Hope those of you who've been there can help. Am not on here much since matched and miss my ffs  . Hope you're all well.
Duckling x


----------



## Old Timer (Jan 23, 2005)

Hi

Congratulations on your AO.  Do you know whether its a magistrates court or one with a judge?  

Our 1st was at a magistrates and it was over in about 10 minutes, photos as well.  A bit of a let down really considering what it is representing.
Our 2nd is in just over a week and is at a proper court.  Apparently the judge there makes a real fuss over the children and its much more of a special time.  

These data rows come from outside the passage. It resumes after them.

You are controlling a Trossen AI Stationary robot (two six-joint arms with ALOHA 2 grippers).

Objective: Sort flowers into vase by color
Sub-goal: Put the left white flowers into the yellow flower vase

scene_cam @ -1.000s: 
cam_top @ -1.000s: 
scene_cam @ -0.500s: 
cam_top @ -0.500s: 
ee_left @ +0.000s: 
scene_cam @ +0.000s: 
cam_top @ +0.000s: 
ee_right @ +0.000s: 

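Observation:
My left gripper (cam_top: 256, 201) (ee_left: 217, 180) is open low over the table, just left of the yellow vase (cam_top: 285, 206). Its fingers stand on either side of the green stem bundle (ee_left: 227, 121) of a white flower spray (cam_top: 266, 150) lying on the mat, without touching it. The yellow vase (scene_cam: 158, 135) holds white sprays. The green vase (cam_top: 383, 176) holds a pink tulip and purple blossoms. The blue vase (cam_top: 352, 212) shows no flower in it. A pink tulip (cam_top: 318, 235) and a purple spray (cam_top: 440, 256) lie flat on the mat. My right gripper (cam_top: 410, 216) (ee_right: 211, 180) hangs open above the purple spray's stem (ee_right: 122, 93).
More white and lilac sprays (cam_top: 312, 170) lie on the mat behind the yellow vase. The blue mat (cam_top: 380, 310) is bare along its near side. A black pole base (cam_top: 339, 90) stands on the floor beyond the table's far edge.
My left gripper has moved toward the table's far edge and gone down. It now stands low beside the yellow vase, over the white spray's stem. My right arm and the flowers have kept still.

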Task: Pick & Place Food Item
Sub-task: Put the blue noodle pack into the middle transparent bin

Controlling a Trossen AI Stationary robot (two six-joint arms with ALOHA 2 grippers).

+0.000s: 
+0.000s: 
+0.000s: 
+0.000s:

I think it will also depend on where you are in the country, like evrything else they all do it differently.  At our 1st one we were given the adoption order but with our 2nd we have already had a copy of the AO and have the new birth certificate through weeks in advance of the celebration day due to transferring from the placing LAs court down to a more local one.  The birth certificate arrives after the court has notified the Registry Office, paperwork says it can take up to 6-8 weeks but ours took about 3 weeks.  You get a short birth certificate and a letter explaining how to get a full (long) cert and how much it costs.  You need a full cert when applying for a passport.

Enjoy your day.
OT x


----------



## Duckling (Oct 5, 2009)

Thanks OT, that's really helpful. It's with a judge so it's lovely that our lo will get a fuss. 
Enjoy your Celebration Day too.
Duckling x


----------



## keemjay (Jan 19, 2004)

dont get too excited just in case..courts vary soooo much..we didnt get a fuss either time although i would say they were child friendly..but it was over in a flash...
one person i know got a big bunch of flowers for her and gift for the child  

just dont your hopes up too much  

kj x


----------



## Irishlady (Oct 12, 2007)

Hi, we have got our coming up too. We are in Scotland so we have a sheriff!! Though they do vary and one is lovely and gives the wee ones a gift and makes a real fuss of them, unfortunately though we haven't got him!!

Trying to decide what to do afterwards...probably depend on the weather!!

xx


----------



## Duckling (Oct 5, 2009)

Thanks both.


Congratulations Irishlady. Great news. Yes weather definitely a right pain in deciding what to do! Thunder and lightning here at the moment. Hope all great with you. (sorry not on ** so can't help with your question)


Duckling x


----------



## Irishlady (Oct 12, 2007)

Hi duckling

All great thanks, wee one currently napping...don't know how I will manage when naps become a thing of the past!

No thunder here, just torrential rain!

Hope all good with you x


----------



## Duckling (Oct 5, 2009)

Mine too! Never goes for long, waiting for the cry of 'mammeeeeee'!    All great here too thanks, except it'll be rain suit and wellies this pm or we'll both go nuts  . Lovely to hear from you. X


----------